Quote Originally Posted by BlessIsaacola View Post
I am hoping someone can help me. We upgraded to Zen Cart 1.5.1 and User Tracking 1.4.2 and I am getting these errors in the log file:
Code:
[07-Aug-2013 01:26:56 America/New_York] PHP Fatal error:  1064:You have an error in your SQL syntax; check the manual that corresponds to your MySQL server version for the right syntax to use near '0=A&products_id=13493', 'Learning Resources Pretend and Play Food Snack Set', 'O' at line 1 :: insert into user_tracking (customer_id, full_name, session_id, ip_address, time_entry, time_last_click, last_page_url, referer_url, page_desc, customers_host_address) values ('0', 'Guest', '931f031bebc22bab074f3e9f9dd60475', '198.100.145.182', '1375853216', '1375853216', '/index.php?main_page=\'0=A&products_id=13493', 'http://www.clevershoppers.com/index.php?main_page='0=A&products_id=13493', 'Learning Resources Pretend and Play Food Snack Set', 'OFFICE_IP_TO_HOST_ADDRESS') in /MASKED/includes/classes/db/mysql/query_factory.php on line 120
Code:
[07-Aug-2013 01:26:57 America/New_York] PHP Fatal error:  1064:You have an error in your SQL syntax; check the manual that corresponds to your MySQL server version for the right syntax to use near '0=A', 'NAVBAR_TITLE', 'OFFICE_IP_TO_HOST_ADDRESS')' at line 1 :: insert into user_tracking (customer_id, full_name, session_id, ip_address, time_entry, time_last_click, last_page_url, referer_url, page_desc, customers_host_address) values ('0', 'Guest', '42c15c5d5052c1bd8b9601e07c1c65ff', '198.100.145.182', '1375853217', '1375853217', '/index.php?main_page=product_info&products_id=\'0=A', 'http://www.clevershoppers.com/index.php?main_page=product_info&products_id='0=A', 'NAVBAR_TITLE', 'OFFICE_IP_TO_HOST_ADDRESS') in /MASKED/includes/classes/db/mysql/query_factory.php on line 120
Code:
[07-Aug-2013 01:26:58 America/New_York] PHP Fatal error:  1064:You have an error in your SQL syntax; check the manual that corresponds to your MySQL server version for the right syntax to use near '0=A+and+1=1&products_id=13493', 'Learning Resources Pretend and Play Food Snack ' at line 1 :: insert into user_tracking (customer_id, full_name, session_id, ip_address, time_entry, time_last_click, last_page_url, referer_url, page_desc, customers_host_address) values ('0', 'Guest', '4fbeab1bb17a9a9ab8b444106ba60f2d', '198.100.145.182', '1375853218', '1375853218', '/index.php?main_page=\'0=A+and+1=1&products_id=13493', 'http://www.clevershoppers.com/index.php?main_page='0=A+and+1=1&products_id=13493', 'Learning Resources Pretend and Play Food Snack Set', 'OFFICE_IP_TO_HOST_ADDRESS') in /MASKED/includes/classes/db/mysql/query_factory.php on line 120
These are just some examples, there are 100s of these errors in the log. On The Admin side, I see tracking and such but obvious something is wrong here.

Thanks!
I'm curious from what version you upgraded.

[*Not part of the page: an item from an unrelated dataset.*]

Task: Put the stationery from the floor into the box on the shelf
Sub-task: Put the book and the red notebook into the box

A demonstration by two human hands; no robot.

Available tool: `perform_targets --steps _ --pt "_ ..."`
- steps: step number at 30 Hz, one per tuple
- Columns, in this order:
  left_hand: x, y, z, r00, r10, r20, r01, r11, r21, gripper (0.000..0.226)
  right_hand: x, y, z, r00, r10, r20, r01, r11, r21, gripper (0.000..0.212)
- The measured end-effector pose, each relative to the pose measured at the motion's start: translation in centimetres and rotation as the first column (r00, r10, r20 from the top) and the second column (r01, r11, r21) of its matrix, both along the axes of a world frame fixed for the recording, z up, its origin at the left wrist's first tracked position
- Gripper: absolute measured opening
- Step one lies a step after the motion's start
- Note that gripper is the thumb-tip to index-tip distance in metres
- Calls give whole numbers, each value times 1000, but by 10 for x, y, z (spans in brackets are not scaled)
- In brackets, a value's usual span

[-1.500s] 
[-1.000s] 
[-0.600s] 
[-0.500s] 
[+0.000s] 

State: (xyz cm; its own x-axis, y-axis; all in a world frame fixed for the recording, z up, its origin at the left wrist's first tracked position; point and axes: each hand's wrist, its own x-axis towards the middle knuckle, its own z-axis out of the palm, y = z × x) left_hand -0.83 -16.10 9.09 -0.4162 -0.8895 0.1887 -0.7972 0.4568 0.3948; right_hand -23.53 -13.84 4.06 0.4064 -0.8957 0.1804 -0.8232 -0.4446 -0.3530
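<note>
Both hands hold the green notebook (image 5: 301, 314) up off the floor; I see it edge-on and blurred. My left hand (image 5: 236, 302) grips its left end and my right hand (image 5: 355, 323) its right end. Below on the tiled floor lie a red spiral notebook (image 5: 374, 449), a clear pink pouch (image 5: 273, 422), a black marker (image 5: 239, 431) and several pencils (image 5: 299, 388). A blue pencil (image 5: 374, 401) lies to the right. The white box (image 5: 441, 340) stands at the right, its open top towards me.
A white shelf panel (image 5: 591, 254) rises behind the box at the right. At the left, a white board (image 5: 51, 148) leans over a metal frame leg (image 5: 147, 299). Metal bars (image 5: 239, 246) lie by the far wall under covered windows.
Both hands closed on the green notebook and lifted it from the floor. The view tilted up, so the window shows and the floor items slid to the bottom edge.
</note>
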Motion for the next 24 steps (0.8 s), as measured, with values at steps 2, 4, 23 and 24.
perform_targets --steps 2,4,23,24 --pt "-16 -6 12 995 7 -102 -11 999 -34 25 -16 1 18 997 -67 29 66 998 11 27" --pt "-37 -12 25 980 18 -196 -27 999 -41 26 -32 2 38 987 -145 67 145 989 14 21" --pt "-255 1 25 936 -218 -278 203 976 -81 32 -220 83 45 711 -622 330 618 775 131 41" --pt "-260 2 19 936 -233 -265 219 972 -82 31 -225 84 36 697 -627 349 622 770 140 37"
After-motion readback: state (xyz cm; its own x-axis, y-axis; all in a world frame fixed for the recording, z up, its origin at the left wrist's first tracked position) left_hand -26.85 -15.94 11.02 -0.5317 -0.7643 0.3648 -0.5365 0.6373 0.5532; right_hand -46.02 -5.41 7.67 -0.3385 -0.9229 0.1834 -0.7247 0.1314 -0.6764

Basically, what I have discovered from errors of that type, is that whomever or whatever is at the ip address shown in the error is/has been trying to abuse Zen Cart by sending a bad URL. You can reproduce/force the error by manually entering the same URL. The good thing? Now you know about it, and hopefully/probably now they can't use the same trick they used to to get what they were able to. (Sorry, I'm assuming that since the same IP address was in each of those error logs, that they have probably been sending that URL for a while.)

See, it is if someone is trying to submit what I think is called SQL injection, because if you notice that after main_page= there is a backwards slash followed by an apostrophein SQL that combination is like forcing an apostrophe to stay in the string which if improperly handled in the code could act like a break in a line with the following text to be executed if as actual code. For example, one of the entries evaluates to 0=A which results in an error because you can't assign the letter A to the number 0. If the code didn't catch this then there might be a problem. But basically, to log records, the user tracking mod is passing to the SQL interpreter the data that is shown, and it doesn't like some of the data.

That's my interpretation based on finding an occasional similar event in my log, tracking down the originator (same place each time), and a little research on the values attempted to inject.